As we can see, data for the fields branch, hod(Head of Department), and office_tel are repeated for the students who are in the same branch in the college, this is Data Redundancy.
1. Insertion Anomaly in DBMS
Suppose for a new admission, until and unless a student opts for a branch, data of the student cannot be inserted, or else we will have to set the branch information as NULL.
Also, if we have to insert data for 100 students of the same branch, then the branch information will be repeated for all those 100 students.
These scenarios are nothing but Insertion anomalies.
If you have to repeat the same data in every row of data, it's better to keep the data separately and reference that data in each row.
So in the above table, we can keep the branch information separately, and just use the branch_id in the student table, where branch_id can be used to get the branch information.
2. Updation Anomaly in DBMS
What if Mr. X leaves the college? or Mr. X is no longer the HOD of the computer science department?
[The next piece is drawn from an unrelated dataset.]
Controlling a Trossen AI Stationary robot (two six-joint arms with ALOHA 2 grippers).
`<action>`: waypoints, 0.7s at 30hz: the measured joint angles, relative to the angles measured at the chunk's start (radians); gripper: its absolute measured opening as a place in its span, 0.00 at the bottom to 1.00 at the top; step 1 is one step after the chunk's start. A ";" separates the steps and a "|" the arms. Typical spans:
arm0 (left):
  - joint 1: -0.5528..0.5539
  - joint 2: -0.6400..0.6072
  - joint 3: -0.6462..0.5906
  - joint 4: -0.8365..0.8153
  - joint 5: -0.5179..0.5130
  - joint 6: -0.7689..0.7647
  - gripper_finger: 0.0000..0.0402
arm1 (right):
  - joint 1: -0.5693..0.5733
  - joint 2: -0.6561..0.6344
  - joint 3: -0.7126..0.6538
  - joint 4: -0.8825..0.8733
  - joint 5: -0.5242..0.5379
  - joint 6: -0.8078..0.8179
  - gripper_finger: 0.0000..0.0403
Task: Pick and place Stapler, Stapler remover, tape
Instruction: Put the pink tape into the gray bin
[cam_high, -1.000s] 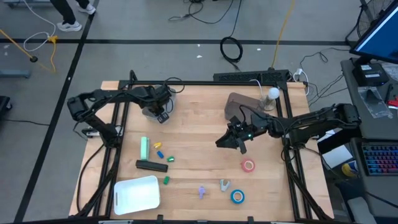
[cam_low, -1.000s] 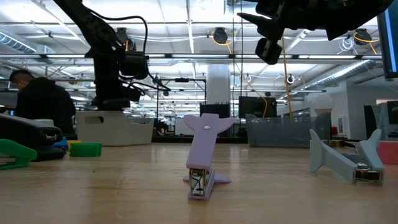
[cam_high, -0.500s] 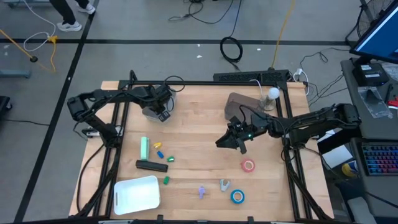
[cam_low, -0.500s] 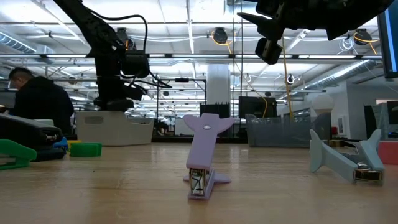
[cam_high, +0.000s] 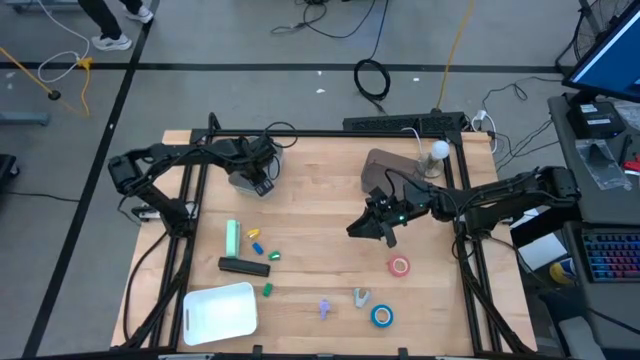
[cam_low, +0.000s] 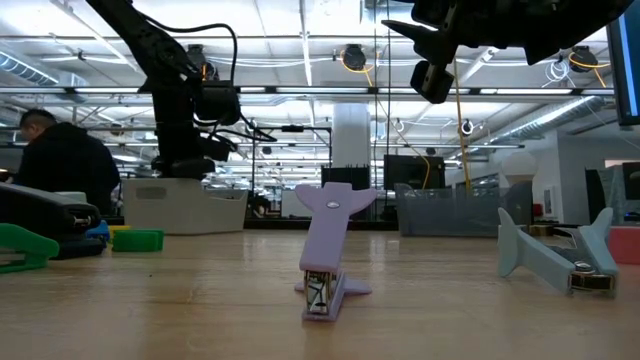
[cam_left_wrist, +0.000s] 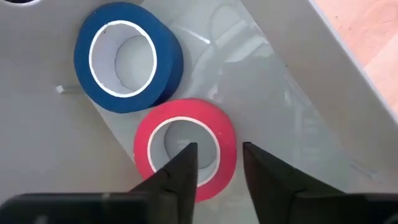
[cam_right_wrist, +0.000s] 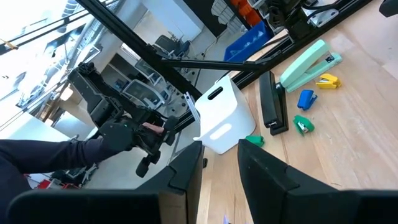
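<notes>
The left gripper (cam_high: 262, 186) hangs over a grey bin (cam_high: 243, 181) at about ten o'clock on the table (cam_high: 320, 190). In the left wrist view its two dark fingers (cam_left_wrist: 180, 171) stand a little apart, straddling the near wall of a red tape roll (cam_left_wrist: 185, 148) — one finger over the pale core, the other outside the rim. Whether the pads actually press the roll cannot be told. A blue tape roll (cam_left_wrist: 127, 57) lies flat beside the red one, their rims touching or nearly so, both on the bin's pale floor (cam_left_wrist: 50, 137).

The right gripper (cam_high: 368, 228) hovers above the table's centre, slightly toward three o'clock, with nothing between its fingers (cam_right_wrist: 186, 168), which are parted by a narrow gap.

On the bare wood, a second red tape roll (cam_high: 399, 266) lies at about five o'clock, and a second blue tape roll (cam_high: 382, 316) sits nearer the front edge. A grey staple remover (cam_high: 361, 296) and a lilac staple remover (cam_high: 325, 308) rest at six o'clock — the lilac one stands upright in the low view (cam_low: 327, 250).

At eight o'clock lie a mint-green stapler (cam_high: 233, 238) and a black stapler (cam_high: 244, 265), with small yellow, blue and green bits (cam_high: 256, 243) between and beside them. A white bin (cam_high: 220, 311) sits at seven o'clock; its contents cannot be made out.
</notes>
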 joint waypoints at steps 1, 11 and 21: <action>0.000 0.000 0.000 0.000 0.000 0.000 0.36 | 0.000 0.000 0.000 0.000 0.000 0.000 0.23; -0.003 -0.053 0.018 -0.054 0.001 -0.013 0.51 | 0.000 0.000 0.000 0.000 -0.001 -0.010 0.23; -0.018 -0.250 0.168 -0.089 0.291 -0.169 0.45 | 0.000 -0.013 0.000 -0.008 -0.034 -0.045 0.23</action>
In that case, all the student records will have to be updated, and if by mistake we miss any record, it will lead to data inconsistency.
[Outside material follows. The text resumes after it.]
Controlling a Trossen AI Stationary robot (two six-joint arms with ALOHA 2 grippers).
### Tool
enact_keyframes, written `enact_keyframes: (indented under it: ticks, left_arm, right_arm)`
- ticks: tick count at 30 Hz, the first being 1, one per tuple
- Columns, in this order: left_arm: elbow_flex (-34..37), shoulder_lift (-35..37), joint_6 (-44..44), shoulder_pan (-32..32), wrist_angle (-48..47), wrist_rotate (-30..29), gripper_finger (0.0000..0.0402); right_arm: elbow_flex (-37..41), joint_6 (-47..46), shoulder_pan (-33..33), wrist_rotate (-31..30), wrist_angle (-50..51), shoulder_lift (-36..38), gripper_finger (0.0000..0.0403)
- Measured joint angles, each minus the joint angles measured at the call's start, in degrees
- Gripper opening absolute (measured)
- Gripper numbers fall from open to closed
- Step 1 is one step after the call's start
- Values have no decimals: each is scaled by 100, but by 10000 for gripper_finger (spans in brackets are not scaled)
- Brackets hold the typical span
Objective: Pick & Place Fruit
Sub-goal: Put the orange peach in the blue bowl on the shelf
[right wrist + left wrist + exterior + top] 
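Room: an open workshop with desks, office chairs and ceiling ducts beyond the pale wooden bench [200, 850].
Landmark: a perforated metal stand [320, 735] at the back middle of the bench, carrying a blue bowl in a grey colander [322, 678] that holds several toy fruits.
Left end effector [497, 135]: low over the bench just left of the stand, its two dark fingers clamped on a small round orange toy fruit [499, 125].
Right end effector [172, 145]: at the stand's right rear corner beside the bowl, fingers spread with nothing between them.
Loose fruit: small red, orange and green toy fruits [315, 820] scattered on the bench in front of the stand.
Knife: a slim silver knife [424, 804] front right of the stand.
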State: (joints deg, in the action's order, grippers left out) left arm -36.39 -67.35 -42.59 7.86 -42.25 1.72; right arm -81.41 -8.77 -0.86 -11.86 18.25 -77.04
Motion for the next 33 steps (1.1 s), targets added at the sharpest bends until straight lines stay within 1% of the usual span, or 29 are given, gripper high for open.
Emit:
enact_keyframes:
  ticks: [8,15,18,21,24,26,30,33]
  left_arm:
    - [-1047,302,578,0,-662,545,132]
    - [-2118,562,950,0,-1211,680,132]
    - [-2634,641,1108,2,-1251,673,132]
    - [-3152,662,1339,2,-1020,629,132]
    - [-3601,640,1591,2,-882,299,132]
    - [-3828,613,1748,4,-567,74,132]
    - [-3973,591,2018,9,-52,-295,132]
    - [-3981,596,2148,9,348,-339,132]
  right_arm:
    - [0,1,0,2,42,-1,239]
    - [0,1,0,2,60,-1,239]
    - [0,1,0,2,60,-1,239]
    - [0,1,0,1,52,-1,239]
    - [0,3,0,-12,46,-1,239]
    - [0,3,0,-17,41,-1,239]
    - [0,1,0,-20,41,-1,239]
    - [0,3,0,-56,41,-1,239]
This is an Updation anomaly because you need to update all the records in your table just because one piece of information got changed.
3. Deletion Anomaly in DBMS
In our Student table, two different pieces of information are kept together, the Student information and the Branch information.
So if only a single student is enrolled in a branch, and that student leaves the college, or for some reason, the entry for the student is deleted, we will lose the branch information too.
So never in DBMS, we should keep two different entities together, which in the above example is Student and branch
Primary Key and Non-key attributes
Before we move on to learn different Normal Forms in DBMS, let's first understand what is a primary key and what are non-key attributes.
As you can see in the table above, the student_id column is a primary key because using the student_id value we can uniquely identify each row of data, hence the remaining columns then become the non-key attributes.
Database Normal Forms
Here is a list of Normal Forms in SQL:
- 1NF (First Normal Form)
- 2NF (Second Normal Form)
- 3NF (Third Normal Form)
- BCNF (Boyce-Codd Normal Form)
- 4NF (Fourth Normal Form)
- 5NF (Fifth Normal Form)
First Normal Form
First Normal Form is defined in the definition of relations (tables) itself. This rule defines that all the attributes in a relation must have atomic domains. The values in an atomic domain are indivisible units.
For a table to be in the First Normal Form, it should follow the following 4 rules:
It should only have single(atomic) valued attributes/columns.
Values stored in a column should be of the same domain.
All the columns in a table should have unique names.
And the order in which data is stored should not matter.

We re-arrange the relation (table) as below, to convert it to First Normal Form.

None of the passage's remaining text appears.